=== WHAT TO WORK ON ===
Copy out all the data, word for word.

===== DATA SHOWN

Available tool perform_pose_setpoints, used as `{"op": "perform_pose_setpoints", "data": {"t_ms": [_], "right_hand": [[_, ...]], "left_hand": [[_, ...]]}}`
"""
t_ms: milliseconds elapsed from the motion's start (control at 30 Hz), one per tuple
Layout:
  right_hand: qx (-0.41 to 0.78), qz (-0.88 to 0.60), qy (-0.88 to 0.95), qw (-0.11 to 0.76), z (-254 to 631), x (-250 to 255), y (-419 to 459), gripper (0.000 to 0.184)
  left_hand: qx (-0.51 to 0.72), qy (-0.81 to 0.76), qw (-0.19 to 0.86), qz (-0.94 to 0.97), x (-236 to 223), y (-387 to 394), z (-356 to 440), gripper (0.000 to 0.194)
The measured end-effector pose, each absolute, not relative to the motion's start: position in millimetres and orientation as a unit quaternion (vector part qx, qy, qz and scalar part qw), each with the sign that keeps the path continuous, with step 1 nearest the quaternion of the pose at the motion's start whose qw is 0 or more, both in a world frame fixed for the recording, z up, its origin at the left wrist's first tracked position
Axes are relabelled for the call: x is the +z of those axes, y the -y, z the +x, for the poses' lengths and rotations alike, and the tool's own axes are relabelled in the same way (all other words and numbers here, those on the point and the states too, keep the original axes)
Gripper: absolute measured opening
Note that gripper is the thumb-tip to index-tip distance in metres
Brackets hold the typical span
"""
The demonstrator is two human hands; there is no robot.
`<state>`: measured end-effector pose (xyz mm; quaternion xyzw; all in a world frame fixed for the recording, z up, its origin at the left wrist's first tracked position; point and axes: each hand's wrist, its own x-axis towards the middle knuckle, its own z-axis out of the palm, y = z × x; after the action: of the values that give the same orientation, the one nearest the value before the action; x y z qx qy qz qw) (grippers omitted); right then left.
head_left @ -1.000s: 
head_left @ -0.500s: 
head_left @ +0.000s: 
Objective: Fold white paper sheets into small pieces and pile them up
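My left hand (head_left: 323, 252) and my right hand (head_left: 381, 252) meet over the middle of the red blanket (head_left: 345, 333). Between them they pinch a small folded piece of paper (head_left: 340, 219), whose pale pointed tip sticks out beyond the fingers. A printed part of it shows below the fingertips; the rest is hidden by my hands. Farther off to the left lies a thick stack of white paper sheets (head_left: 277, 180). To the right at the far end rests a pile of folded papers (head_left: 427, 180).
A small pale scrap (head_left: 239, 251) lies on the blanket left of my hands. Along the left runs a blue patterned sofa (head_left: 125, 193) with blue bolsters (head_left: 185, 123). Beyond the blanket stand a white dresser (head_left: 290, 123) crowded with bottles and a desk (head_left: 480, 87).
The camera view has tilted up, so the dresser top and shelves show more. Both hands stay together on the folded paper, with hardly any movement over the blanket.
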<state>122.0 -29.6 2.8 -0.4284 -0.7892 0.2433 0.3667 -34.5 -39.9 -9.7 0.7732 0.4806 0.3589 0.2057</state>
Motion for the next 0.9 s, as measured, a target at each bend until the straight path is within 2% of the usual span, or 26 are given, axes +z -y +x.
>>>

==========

=== TASK ANSWER ===
Available tool perform_pose_setpoints, used as `{"op": "perform_pose_setpoints", "data": {"t_ms": [_], "right_hand": [[_, ...]], "left_hand": [[_, ...]]}}`
"""
t_ms: milliseconds elapsed from the motion's start (control at 30 Hz), one per tuple
Layout:
  right_hand: qx (-0.41 to 0.78), qz (-0.88 to 0.60), qy (-0.88 to 0.95), qw (-0.11 to 0.76), z (-254 to 631), x (-250 to 255), y (-419 to 459), gripper (0.000 to 0.184)
  left_hand: qx (-0.51 to 0.72), qy (-0.81 to 0.76), qw (-0.19 to 0.86), qz (-0.94 to 0.97), x (-236 to 223), y (-387 to 394), z (-356 to 440), gripper (0.000 to 0.194)
The measured end-effector pose, each absolute, not relative to the motion's start: position in millimetres and orientation as a unit quaternion (vector part qx, qy, qz and scalar part qw), each with the sign that keeps the path continuous, with step 1 nearest the quaternion of the pose at the motion's start whose qw is 0 or more, both in a world frame fixed for the recording, z up, its origin at the left wrist's first tracked position
Axes are relabelled for the call: x is the +z of those axes, y the -y, z the +x, for the poses' lengths and rotations alike, and the tool's own axes are relabelled in the same way (all other words and numbers here, those on the point and the states too, keep the original axes)
Gripper: absolute measured opening
Note that gripper is the thumb-tip to index-tip distance in metres
Brackets hold the typical span
"""
The demonstrator is two human hands; there is no robot.
`<state>`: measured end-effector pose (xyz mm; quaternion xyzw; all in a world frame fixed for the recording, z up, its origin at the left wrist's first tracked position; point and axes: each hand's wrist, its own x-axis towards the middle knuckle, its own z-axis out of the palm, y = z × x; after the action: of the values that give the same orientation, the one nearest the value before the action; x y z qx qy qz qw) (grippers omitted); right then left.
head_left @ -1.000s: 
head_left @ -0.500s: 
head_left @ +0.000s: 
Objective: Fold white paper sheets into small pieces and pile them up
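My left hand (head_left: 323, 252) and my right hand (head_left: 381, 252) meet over the middle of the red blanket (head_left: 345, 333). Between them they pinch a small folded piece of paper (head_left: 340, 219), whose pale pointed tip sticks out beyond the fingers. A printed part of it shows below the fingertips; the rest is hidden by my hands. Farther off to the left lies a thick stack of white paper sheets (head_left: 277, 180). To the right at the far end rests a pile of folded papers (head_left: 427, 180).
A small pale scrap (head_left: 239, 251) lies on the blanket left of my hands. Along the left runs a blue patterned sofa (head_left: 125, 193) with blue bolsters (head_left: 185, 123). Beyond the blanket stand a white dresser (head_left: 290, 123) crowded with bottles and a desk (head_left: 480, 87).
The camera view has tilted up, so the dresser top and shelves show more. Both hands stay together on the folded paper, with hardly any movement over the blanket.
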<state>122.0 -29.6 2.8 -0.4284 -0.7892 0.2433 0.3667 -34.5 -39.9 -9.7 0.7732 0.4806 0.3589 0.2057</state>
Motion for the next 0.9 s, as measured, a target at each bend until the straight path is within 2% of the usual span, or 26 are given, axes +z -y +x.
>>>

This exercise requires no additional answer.